Without the pictures, set down every line of the data exactly.
:::::
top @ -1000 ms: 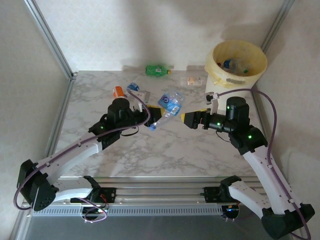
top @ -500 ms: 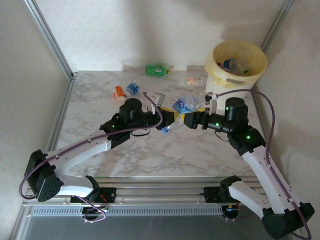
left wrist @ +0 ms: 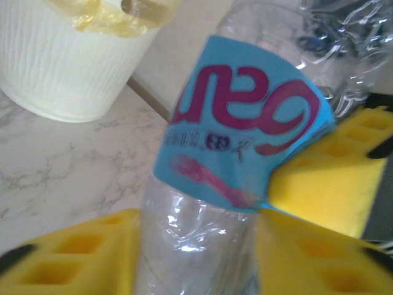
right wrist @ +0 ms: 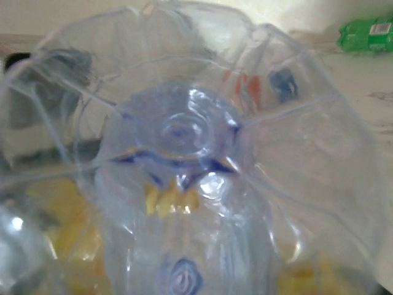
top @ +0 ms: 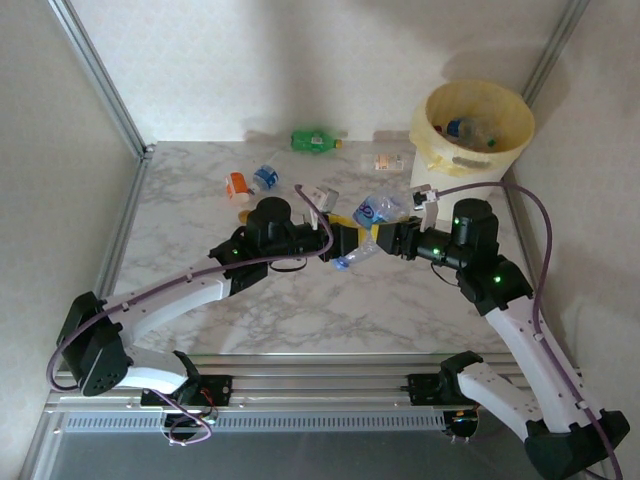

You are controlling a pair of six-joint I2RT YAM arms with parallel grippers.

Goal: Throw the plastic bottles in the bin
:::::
Result:
top @ -1000 ms: 
top @ -500 ms: 
left wrist @ +0 ms: 
right wrist @ +0 ms: 
top @ +0 ms: 

You are controlling a pair of six-joint I2RT YAM arms with parallel grippers.

Goal: Throw the plastic bottles in the bin

Nothing else is part of this output.